▸ TASK REQUIREMENTS
In the entries below, find the line with "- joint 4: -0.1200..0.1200" and the line with "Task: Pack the"; copy them and every line between them exactly, but not the pictures.

(Items from a dataset)
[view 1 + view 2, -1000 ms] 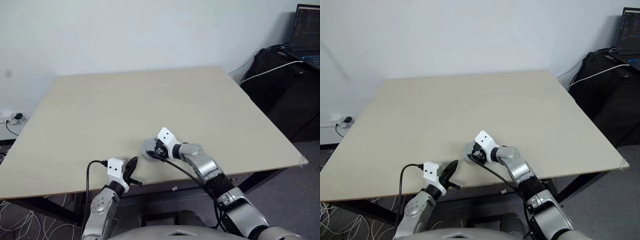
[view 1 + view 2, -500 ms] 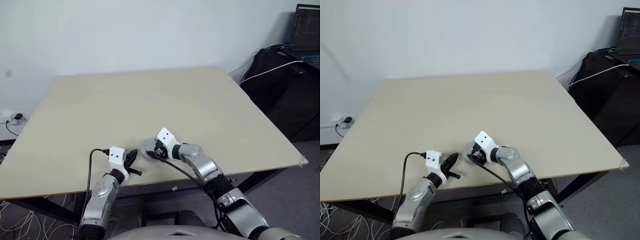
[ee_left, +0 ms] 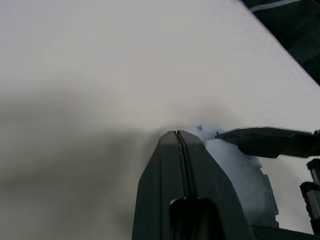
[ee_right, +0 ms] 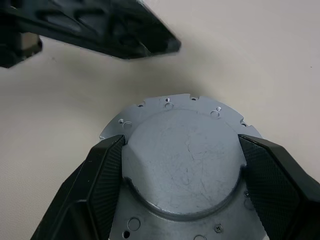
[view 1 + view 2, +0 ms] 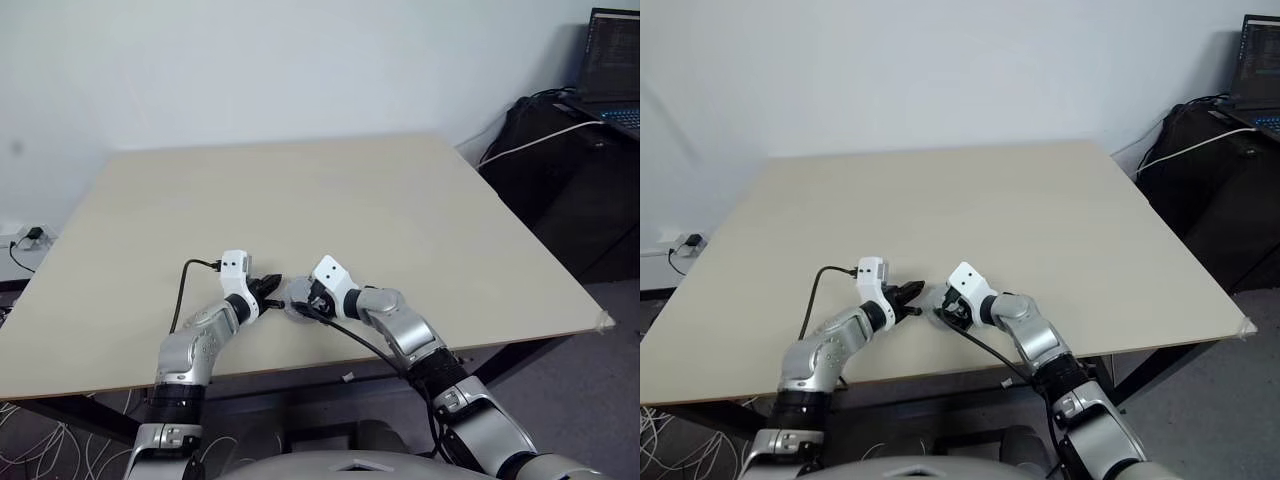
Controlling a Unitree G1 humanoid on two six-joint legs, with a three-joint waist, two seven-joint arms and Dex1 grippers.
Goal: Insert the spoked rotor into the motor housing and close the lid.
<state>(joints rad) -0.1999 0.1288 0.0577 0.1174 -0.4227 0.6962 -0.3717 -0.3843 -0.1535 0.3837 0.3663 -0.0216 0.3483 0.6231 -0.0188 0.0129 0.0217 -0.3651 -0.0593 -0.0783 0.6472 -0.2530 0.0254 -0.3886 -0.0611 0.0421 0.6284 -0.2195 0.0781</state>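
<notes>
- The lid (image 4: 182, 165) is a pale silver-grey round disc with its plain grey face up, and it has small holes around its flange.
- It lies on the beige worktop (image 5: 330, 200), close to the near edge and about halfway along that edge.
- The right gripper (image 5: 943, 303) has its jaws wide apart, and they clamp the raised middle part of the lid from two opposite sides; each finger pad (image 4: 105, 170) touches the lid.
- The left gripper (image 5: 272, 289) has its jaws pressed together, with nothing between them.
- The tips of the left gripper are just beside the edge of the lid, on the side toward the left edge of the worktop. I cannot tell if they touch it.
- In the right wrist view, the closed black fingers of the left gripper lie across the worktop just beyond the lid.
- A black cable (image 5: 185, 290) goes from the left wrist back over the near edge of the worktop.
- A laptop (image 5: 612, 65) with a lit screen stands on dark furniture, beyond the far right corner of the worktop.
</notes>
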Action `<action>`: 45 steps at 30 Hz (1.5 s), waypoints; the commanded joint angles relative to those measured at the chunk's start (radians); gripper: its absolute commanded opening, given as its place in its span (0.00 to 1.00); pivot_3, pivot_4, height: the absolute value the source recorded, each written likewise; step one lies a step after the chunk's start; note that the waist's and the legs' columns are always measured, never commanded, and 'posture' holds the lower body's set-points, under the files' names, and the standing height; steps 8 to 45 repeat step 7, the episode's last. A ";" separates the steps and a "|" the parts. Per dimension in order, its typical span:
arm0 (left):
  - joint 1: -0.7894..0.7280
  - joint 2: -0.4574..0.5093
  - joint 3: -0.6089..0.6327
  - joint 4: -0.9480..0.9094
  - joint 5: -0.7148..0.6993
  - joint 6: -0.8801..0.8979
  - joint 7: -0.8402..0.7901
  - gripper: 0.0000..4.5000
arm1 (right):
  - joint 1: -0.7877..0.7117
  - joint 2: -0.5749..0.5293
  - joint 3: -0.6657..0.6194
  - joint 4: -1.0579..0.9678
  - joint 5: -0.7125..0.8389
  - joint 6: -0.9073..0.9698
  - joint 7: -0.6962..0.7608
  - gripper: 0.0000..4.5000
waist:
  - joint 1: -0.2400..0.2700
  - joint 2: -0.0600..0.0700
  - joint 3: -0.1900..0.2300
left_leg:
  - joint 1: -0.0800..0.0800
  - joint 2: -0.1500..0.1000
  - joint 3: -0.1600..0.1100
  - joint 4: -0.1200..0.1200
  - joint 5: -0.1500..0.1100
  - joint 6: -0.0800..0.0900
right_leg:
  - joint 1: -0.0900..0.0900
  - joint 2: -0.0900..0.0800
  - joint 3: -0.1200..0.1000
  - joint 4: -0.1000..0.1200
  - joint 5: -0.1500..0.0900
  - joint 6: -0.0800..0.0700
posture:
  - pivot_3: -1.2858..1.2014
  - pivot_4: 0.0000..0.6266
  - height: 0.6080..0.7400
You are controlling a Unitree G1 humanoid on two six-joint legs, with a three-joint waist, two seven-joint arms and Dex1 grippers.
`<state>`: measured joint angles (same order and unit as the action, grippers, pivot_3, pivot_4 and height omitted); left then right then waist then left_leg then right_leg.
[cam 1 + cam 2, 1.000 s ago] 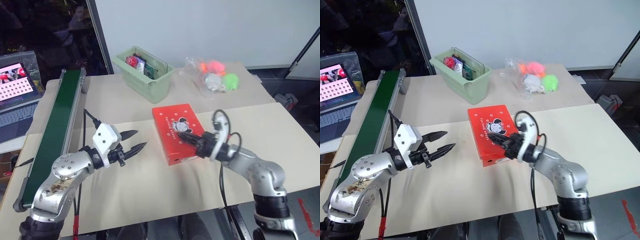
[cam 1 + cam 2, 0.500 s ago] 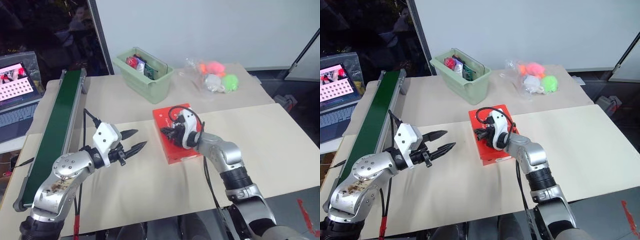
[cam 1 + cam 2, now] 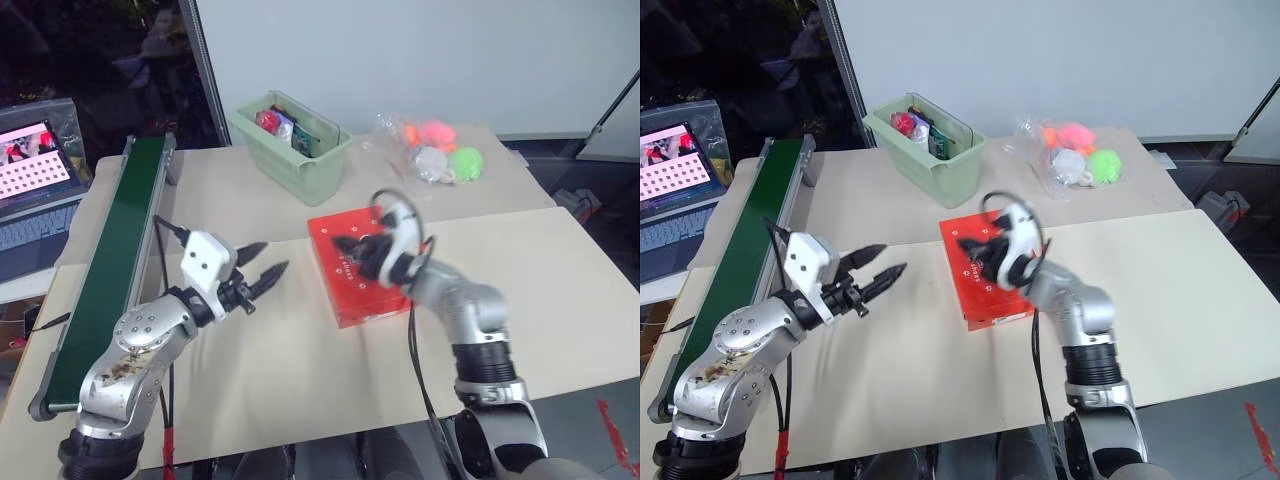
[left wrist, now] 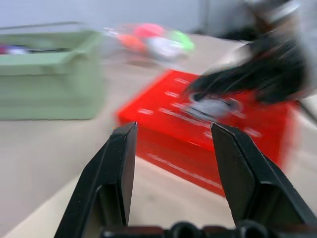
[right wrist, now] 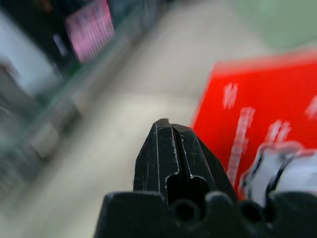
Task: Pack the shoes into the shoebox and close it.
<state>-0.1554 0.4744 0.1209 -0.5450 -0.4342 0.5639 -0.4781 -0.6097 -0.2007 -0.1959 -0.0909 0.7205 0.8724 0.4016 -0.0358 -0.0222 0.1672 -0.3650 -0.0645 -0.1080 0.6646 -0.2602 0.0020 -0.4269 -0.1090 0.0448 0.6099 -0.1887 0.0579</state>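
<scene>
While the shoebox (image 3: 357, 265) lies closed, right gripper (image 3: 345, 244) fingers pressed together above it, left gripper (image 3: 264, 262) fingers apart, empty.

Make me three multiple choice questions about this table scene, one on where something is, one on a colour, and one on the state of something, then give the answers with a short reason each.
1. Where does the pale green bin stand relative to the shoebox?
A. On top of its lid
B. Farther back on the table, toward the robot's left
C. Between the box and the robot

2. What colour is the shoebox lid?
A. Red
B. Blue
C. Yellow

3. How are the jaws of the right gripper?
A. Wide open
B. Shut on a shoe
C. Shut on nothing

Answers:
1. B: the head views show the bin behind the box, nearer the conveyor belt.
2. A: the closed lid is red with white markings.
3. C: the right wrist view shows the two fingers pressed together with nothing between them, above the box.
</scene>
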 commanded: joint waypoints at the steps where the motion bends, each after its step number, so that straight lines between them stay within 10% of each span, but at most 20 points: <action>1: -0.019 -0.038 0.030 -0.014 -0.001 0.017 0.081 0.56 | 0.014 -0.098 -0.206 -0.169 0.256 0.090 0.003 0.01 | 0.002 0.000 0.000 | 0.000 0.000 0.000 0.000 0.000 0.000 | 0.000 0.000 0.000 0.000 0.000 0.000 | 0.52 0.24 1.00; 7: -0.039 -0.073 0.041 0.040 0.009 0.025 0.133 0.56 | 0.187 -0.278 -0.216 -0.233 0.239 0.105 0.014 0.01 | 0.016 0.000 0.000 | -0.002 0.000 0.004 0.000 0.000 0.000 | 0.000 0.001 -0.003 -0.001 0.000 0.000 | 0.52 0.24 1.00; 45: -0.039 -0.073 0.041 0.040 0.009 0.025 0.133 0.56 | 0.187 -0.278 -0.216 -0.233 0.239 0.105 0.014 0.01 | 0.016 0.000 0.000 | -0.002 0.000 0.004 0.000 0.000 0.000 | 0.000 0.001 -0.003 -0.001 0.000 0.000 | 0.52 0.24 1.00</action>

▸ RESULT OF THE EXERCISE
  - joint 4: -0.1200..0.1200
  - joint 5: -0.1500..0.1100
  - joint 6: -0.0800..0.0900
right_leg:
  - joint 1: -0.0900..0.0900
  - joint 2: -0.0900..0.0800
  - joint 3: -0.1200..0.1000
  - joint 4: -0.1000..0.1200
  - joint 5: -0.1500..0.0900
  - joint 6: -0.0800..0.0700
posture:
  - pivot_3: -1.2858..1.2014
  - pivot_4: 0.0000..0.6266
  - height: 0.6080..0.7400
You are controlling a Unitree G1 humanoid on two six-joint legs, with a three-joint waist, two seven-joint arms and Dex1 grippers.
`<state>`: measured joint angles (same order and unit as the action, grippers, pivot_3, pivot_4 and height omitted); left then right then waist then left_leg then right_leg.
[cam 1 + cam 2, 1.000 s ago] 
[cam 1 + cam 2, 0.500 s ago] 
[cam 1 + cam 2, now] 
[left wrist, now] 
[right wrist, now] 
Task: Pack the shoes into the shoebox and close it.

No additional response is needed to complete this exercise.